WHAT TO PRODUCE: The result should be every line of the listing that contains "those".

DATA EXCERPT: Begin

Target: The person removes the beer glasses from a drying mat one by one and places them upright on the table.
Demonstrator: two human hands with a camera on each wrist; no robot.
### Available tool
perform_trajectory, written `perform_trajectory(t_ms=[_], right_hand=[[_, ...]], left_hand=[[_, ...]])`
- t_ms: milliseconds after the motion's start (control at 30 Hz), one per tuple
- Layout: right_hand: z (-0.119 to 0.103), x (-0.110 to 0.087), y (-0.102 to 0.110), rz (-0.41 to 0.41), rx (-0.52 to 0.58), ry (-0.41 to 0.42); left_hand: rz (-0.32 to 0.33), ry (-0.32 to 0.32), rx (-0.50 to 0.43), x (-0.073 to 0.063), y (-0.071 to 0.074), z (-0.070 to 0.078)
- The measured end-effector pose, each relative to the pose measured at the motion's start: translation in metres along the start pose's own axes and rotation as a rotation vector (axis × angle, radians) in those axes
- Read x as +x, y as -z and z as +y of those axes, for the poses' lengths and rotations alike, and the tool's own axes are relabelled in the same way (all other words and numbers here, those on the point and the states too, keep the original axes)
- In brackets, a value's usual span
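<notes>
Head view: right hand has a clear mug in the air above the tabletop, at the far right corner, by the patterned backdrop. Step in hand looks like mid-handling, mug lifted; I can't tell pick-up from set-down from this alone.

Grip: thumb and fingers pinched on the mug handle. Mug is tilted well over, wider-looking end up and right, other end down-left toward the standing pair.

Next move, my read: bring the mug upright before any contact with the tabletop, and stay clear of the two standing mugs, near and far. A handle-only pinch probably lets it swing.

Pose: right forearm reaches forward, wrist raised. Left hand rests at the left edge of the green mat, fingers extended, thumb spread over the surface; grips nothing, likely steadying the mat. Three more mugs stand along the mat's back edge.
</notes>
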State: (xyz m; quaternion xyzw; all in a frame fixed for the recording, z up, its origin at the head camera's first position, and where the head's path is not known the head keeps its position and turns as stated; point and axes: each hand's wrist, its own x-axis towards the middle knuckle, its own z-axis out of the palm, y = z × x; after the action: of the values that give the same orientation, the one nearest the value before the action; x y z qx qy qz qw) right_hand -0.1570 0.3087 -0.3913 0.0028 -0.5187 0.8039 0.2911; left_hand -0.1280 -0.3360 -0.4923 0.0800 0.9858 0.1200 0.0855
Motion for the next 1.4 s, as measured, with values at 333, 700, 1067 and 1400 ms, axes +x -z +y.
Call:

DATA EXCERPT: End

ANSWER:
- The measured end-effector pose, each relative to the pose measured at the motion's start: translation in metres along the start pose's own axes and rotation as a rotation vector (axis × angle, radians) in those axes
- Read x as +x, y as -z and z as +y of those axes, for the poses' lengths and rotations alike, and the tool's own axes are relabelled in the same way (all other words and numbers here, those on the point and the states too, keep the original axes)

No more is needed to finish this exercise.